● **What you are asked to do**: Your answer should consist of every line in the records that holds "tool".

Segment Start: Exercise materials

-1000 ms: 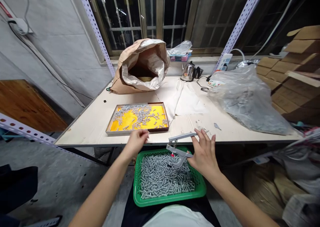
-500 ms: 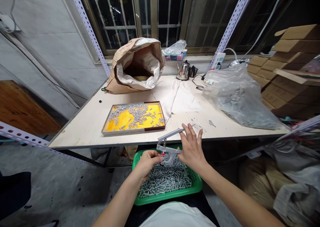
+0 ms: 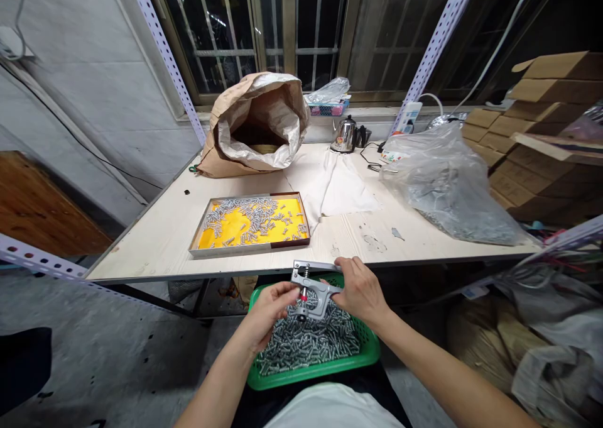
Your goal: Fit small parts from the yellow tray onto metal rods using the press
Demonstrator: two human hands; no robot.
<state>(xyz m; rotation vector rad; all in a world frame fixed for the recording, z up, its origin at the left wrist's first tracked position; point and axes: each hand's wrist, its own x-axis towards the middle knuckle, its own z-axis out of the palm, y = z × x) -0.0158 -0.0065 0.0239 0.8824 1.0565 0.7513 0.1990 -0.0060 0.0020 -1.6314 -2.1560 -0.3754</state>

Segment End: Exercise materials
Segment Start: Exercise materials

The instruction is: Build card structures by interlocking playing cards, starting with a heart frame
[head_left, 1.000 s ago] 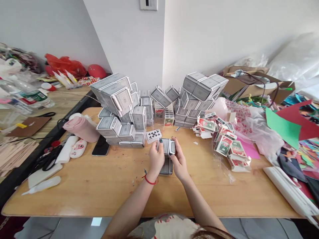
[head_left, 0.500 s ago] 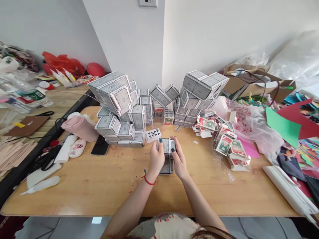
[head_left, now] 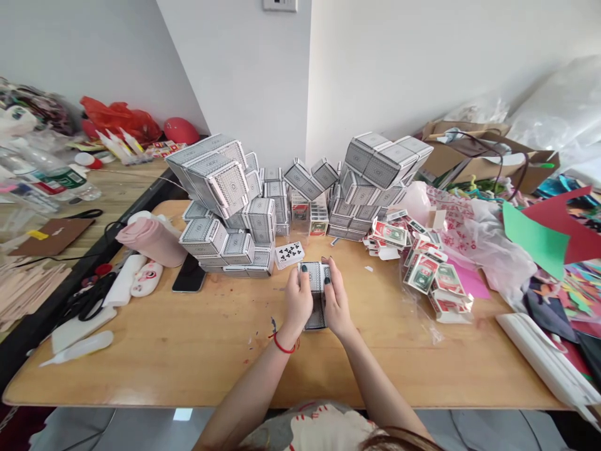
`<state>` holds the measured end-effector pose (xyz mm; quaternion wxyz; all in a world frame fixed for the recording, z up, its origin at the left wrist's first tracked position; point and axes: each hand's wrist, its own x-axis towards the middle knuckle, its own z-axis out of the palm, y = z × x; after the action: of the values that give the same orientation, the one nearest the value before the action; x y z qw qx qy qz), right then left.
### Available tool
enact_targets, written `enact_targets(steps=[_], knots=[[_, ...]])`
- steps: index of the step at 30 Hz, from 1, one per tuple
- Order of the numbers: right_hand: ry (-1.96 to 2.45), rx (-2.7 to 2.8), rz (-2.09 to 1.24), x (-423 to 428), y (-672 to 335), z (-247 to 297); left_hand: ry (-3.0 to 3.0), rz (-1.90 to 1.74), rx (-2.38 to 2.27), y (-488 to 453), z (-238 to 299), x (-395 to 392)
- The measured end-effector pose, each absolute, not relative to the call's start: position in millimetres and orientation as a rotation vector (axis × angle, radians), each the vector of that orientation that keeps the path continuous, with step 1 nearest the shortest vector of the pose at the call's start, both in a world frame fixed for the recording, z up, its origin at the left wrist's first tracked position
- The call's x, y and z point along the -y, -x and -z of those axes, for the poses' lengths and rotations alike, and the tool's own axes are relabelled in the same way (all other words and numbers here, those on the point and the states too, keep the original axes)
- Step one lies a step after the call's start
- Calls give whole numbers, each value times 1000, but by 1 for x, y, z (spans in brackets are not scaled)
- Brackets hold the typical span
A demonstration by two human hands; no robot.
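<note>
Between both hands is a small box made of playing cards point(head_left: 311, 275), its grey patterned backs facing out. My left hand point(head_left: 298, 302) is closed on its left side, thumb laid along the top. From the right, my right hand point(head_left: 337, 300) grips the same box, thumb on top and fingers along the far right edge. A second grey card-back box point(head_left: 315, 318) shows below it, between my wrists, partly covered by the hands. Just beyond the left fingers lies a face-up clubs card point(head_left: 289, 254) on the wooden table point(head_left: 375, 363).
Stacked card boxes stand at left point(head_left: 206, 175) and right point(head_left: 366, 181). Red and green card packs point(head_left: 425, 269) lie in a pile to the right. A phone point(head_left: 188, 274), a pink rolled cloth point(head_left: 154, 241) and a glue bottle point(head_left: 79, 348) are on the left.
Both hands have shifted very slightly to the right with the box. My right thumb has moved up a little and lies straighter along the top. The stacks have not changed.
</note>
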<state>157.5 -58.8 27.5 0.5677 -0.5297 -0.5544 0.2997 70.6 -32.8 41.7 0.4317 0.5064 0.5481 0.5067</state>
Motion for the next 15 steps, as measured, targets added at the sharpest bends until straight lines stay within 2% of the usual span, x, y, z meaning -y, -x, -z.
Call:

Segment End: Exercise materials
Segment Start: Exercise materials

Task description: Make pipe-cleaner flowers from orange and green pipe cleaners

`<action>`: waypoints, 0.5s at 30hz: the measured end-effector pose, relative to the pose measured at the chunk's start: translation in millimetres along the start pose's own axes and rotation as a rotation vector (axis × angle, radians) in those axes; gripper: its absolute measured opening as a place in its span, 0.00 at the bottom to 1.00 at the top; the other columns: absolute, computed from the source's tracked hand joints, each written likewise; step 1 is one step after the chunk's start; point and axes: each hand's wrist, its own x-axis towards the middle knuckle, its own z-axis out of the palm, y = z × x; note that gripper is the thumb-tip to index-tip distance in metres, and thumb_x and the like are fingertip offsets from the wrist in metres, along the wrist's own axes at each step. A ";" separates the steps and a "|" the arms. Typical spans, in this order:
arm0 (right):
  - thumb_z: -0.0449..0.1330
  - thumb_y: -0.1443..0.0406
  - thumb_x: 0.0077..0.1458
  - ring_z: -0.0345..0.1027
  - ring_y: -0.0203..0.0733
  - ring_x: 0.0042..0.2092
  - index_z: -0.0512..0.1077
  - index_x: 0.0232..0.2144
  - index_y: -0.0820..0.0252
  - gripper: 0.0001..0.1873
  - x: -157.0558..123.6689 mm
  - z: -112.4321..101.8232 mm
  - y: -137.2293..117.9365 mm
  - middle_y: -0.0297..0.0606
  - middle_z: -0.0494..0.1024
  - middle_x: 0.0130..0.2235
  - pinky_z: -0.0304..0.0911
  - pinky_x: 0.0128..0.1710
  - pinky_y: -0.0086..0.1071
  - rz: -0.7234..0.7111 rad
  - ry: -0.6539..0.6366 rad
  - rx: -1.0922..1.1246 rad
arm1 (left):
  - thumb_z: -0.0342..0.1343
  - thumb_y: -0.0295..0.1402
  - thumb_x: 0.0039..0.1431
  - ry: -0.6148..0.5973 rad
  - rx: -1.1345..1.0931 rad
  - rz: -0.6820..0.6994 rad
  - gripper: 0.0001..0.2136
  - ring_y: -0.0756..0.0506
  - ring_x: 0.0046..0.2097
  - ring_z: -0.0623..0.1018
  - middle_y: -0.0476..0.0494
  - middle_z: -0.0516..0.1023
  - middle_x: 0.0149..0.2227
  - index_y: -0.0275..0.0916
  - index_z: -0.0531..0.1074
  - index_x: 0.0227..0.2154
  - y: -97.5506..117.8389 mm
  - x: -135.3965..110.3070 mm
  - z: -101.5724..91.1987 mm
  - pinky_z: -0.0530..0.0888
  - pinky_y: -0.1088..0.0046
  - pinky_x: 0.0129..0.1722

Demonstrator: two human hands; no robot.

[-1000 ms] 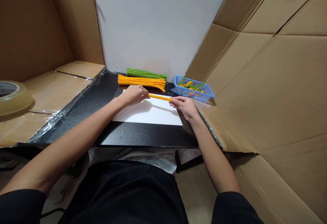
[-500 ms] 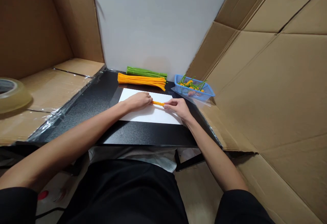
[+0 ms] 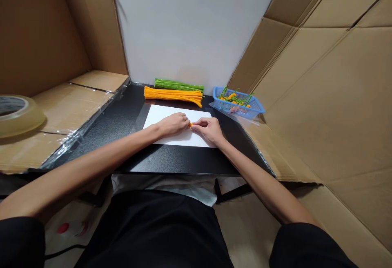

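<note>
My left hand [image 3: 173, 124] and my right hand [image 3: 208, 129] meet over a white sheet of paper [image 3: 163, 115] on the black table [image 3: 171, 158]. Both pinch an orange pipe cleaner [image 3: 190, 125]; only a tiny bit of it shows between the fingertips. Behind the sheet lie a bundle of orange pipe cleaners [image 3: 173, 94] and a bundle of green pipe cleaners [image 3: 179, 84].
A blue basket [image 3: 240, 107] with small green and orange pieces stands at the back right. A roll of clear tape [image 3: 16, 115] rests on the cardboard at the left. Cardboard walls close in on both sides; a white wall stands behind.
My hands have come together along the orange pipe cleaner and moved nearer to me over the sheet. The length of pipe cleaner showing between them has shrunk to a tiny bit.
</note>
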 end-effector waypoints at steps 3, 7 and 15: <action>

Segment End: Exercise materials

● **Solution for this task**:
### Available tool
- The call's x, y and z point along the -y, -x and -z of those axes, for the poses' lengths and rotations alike, and the tool's own axes are relabelled in the same way (all other words and numbers here, those on the point and the states too, keep the original axes)

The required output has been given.